Earn Interest with your Bitcoins

Small Business Loans

Monday, May 21, 2012

The New Trends and Technologies Driving Design

From eek! to eco: Woodstream's Victor Quick Set Mouse Trap.
From eek! to eco: Woodstream's Victor Quick Set Mouse Trap.
Photo courtesy of Victor Quick Set Mouse Trap

There's no better way to discover how closely design and business are intertwined than to go looking for trends that present opportunities for business owners. Even if a trend isn't directly applicable to all industries, the notions behind it can inform and influence a diverse range of product development, distribution methods and business processes.

Here, we look at emerging trends that address the intersection of design and technology and reflect the ways in which Generation Y, the Millennials, are exerting real influence as drivers of business.

Incrementalism
Comprehensive redesigns can be risky, wasteful and expensive--three adjectives that don't gel with a tough economy. As an alternative, designers have been stepping back to analyze entire product life cycles in search of small adjustments; in other words, taking an incremental approach. These are quiet changes, but they go a long way toward meeting desired goals.

"Many times the answer is right in front of you," says James Moustafellos, associate director of the Center for Design and Innovation at Temple University's Fox School of Business. "It doesn't always have to be the newest unknown thing. It's more about, How do you design a better system?" When Lititz, Pa.-based Woodstream sought to make its Victor Quick Set Mouse Trap more environmentally friendly, it turned to Philadelphia design firm Bresslergroup, which homed in on the product's packaging. The designers decided to replace the plastic blister pack with cardboard; by integrating the cardboard into the assembly, they condensed the manufacturing process.

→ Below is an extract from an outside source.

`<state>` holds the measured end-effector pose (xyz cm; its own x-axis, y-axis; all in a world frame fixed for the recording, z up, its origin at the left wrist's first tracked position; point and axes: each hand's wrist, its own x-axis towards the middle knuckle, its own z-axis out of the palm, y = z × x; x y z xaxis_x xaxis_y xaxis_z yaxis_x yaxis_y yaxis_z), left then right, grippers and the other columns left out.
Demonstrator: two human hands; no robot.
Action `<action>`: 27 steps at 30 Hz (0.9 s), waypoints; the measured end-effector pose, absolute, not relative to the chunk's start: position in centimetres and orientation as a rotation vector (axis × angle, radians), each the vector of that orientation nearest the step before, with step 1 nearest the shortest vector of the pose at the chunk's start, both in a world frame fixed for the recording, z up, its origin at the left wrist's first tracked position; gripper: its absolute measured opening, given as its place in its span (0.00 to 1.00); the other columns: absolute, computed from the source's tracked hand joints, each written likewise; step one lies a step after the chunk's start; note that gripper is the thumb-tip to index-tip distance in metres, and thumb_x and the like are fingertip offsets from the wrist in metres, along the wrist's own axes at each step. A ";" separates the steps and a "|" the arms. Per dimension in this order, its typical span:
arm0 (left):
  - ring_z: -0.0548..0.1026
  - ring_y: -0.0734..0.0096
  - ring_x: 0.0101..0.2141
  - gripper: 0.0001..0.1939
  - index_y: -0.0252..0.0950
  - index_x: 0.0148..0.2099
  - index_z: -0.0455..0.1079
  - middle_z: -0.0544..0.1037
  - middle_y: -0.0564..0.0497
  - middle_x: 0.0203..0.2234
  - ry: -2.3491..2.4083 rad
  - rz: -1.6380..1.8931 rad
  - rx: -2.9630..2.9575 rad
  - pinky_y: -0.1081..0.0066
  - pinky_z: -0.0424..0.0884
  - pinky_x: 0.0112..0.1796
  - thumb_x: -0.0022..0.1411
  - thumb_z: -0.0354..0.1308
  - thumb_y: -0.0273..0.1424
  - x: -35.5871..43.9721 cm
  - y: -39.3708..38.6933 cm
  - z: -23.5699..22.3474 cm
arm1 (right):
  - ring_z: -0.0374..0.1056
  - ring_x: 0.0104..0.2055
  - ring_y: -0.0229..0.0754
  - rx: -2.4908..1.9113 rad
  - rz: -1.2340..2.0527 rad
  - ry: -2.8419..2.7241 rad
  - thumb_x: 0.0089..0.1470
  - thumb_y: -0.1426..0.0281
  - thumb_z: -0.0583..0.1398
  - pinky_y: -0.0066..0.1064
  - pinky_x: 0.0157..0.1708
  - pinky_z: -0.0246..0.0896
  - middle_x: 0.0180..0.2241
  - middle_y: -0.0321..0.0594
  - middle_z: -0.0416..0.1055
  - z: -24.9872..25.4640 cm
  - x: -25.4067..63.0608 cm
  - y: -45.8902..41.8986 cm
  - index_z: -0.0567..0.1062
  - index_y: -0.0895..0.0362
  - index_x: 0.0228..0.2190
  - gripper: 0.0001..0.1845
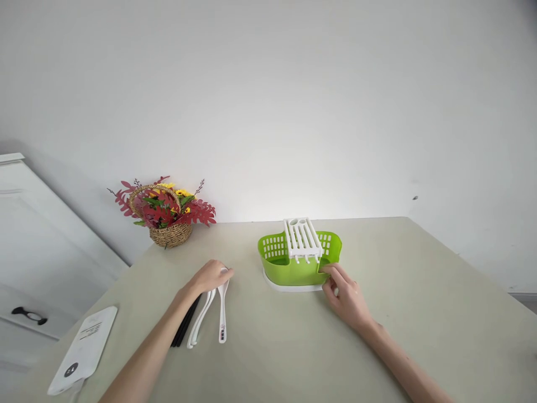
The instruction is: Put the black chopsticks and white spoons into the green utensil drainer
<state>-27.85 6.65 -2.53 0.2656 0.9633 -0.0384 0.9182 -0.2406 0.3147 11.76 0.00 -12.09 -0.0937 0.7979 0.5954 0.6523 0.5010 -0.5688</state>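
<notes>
My left hand is closed at the bowl end of a white spoon, whose handle points towards me. Just left of it lie more white spoons and some black chopsticks, their far ends hidden under the hand. With fingers over the low front rim and thumb outside, my right hand grips the right end of a green basket. A white slotted rack with small hooks spans the basket's middle, and a white base tray shows beneath.
A wicker basket of artificial flowers stands at the back left of the table. Near the left edge lies a flat white board-like item with a dark round mark. A white cabinet adjoins the left side; a wall rises behind.
</notes>
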 end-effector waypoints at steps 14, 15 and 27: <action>0.67 0.68 0.24 0.24 0.40 0.22 0.60 0.69 0.54 0.19 1.935 0.697 2.312 0.70 0.57 0.31 0.69 0.47 0.44 -28.2 4.6 -6.4 | 0.71 0.30 0.38 -1.266 0.269 -1.802 0.63 0.74 0.52 0.30 0.30 0.67 0.42 0.39 0.73 -11.8 11.9 -0.4 0.70 0.50 0.45 0.12; 0.67 0.68 0.24 0.25 0.40 0.22 0.59 0.68 0.54 0.19 1.938 0.742 2.315 0.70 0.58 0.31 0.70 0.47 0.45 -28.2 4.4 -6.5 | 0.71 0.30 0.38 -1.267 0.269 -1.801 0.63 0.74 0.52 0.30 0.30 0.67 0.42 0.38 0.73 -11.8 11.9 -0.4 0.70 0.50 0.45 0.12; 0.73 0.59 0.44 0.08 0.40 0.39 0.66 0.72 0.46 0.38 1.775 1.650 2.317 0.61 0.70 0.48 0.73 0.51 0.35 -21.6 4.0 -4.5 | 0.71 0.30 0.38 -1.265 0.296 -1.789 0.63 0.73 0.52 0.31 0.31 0.66 0.42 0.39 0.73 -11.8 11.8 -0.3 0.70 0.51 0.44 0.11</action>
<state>-21.58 3.98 -4.45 -0.0333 0.6206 0.7834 0.8265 -0.4236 0.3707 11.83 -0.33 -11.82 -0.0741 0.8470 0.5264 0.6320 0.4483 -0.6322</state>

"It's a very small product, but the brand is sold all over North America," says Bresslergroup design director Mathieu Turpault. "So if you can change the amount of plastic in the packaging, that makes a big difference when you multiply it by the number of units sold."

Incrementalism can also mean investing in the full exploration of a new product to ensure that every opportunity will be met. Evolution Products, a producer of industrial copper wire, found that the reels for transporting the product were so heavy, it was cost-prohibitive to ship them back to their points of origin for reuse. Bresslergroup designed a lightweight, collapsible reel; the client was so pleased it started a side business to sell them to other wire producers.

From Mass Consumption to Quality Consumption
Several recently touted design trends--a focus on nostalgia and heritage-based wares, a demand for authenticity and an interest in provenance--reflect the growing distaste for generic merchandise and mistrust of big corporations.

"As people are more conscious in considering their choices, there's a shift from quantity to quality," Moustafellos says. "There's an interest in the quality of the making and who designed it."
Raleigh Denim
"We can't make the cheapest thing, so we want to make the best thing." --Victor Lytvinenko, Raleigh Denim
Photo© Nick Pironio

Raleigh Denim is a beneficiary of this vibe. The seeds for the Raleigh, N.C.-based jeans label were sown when owner Victor Lytvinenko became obsessed with re-creating a pair of pants he'd found at a thrift shop in Europe. He and his wife, Sarah, sought out informal apprenticeships with former denim-factory workers to learn pattern-cutting and construction methods, and they sewed their first order--for 114 pairs of jeans for Barneys New York--working through the winter in an unheated live-work space.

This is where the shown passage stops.